Leo Varadkar has issued a stern warning to certain individuals with “narrow political agendas” trying to “attack” the Good Friday Agreement.
“They will not prevail,” he told an event in Washington DC to mark the 20th anniversary of the signing of the Good Friday Agreement.
“The Good Friday Agreement is our precious inheritance and our immovable foundation for future relationships.
“It has come under attack from some quarters recently – from people with narrow political agendas who do not understand Ireland and our history.
“They will not prevail.”
He also called once again for a renewed effort after Easter from all involved to get negotiations on a possible solution to the impasse in Northern Ireland up and running in a serious way again.
“I believe the period after Easter should see a redoubled effort on the part of both Governments and all of the parties in Northern Ireland to seek agreement on the restoration of the institutions.
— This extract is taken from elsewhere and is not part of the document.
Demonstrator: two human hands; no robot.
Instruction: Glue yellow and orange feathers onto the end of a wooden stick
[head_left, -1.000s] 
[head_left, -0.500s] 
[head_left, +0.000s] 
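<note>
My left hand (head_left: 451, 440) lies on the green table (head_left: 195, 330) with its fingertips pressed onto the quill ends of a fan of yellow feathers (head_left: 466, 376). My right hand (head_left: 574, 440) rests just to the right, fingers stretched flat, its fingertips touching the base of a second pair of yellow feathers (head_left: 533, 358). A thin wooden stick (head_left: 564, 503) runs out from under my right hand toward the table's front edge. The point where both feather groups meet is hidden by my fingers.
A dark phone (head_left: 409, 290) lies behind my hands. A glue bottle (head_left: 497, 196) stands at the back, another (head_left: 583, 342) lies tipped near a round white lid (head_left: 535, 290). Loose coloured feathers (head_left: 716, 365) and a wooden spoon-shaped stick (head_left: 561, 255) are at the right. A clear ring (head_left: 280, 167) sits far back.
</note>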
“It is my view that this will require very close co-operation and leadership from the British and Irish Governments.
“It may be that again the Governments will have to table our own proposals to help the parties break the deadlock.”
In comments to reporters before his Good Friday address, Mr Varadkar indicated that a new ambassador to Ireland could be unveiled by Donald Trump at the White House on St Patrick’s Day.
“It is important to have a US Ambassador appointed,” Mr Varadkar said, even ahead of any special US envoy to Northern Ireland in the current circumstances.
And speaking about the news that Minister for Health, Simon Harris, has cancelled his foreign St Patrick’s Day engagements because of a worsening trolley crisis, Mr Varadkar said it was the right decision.
Although he ruled out coming home himself to face the music.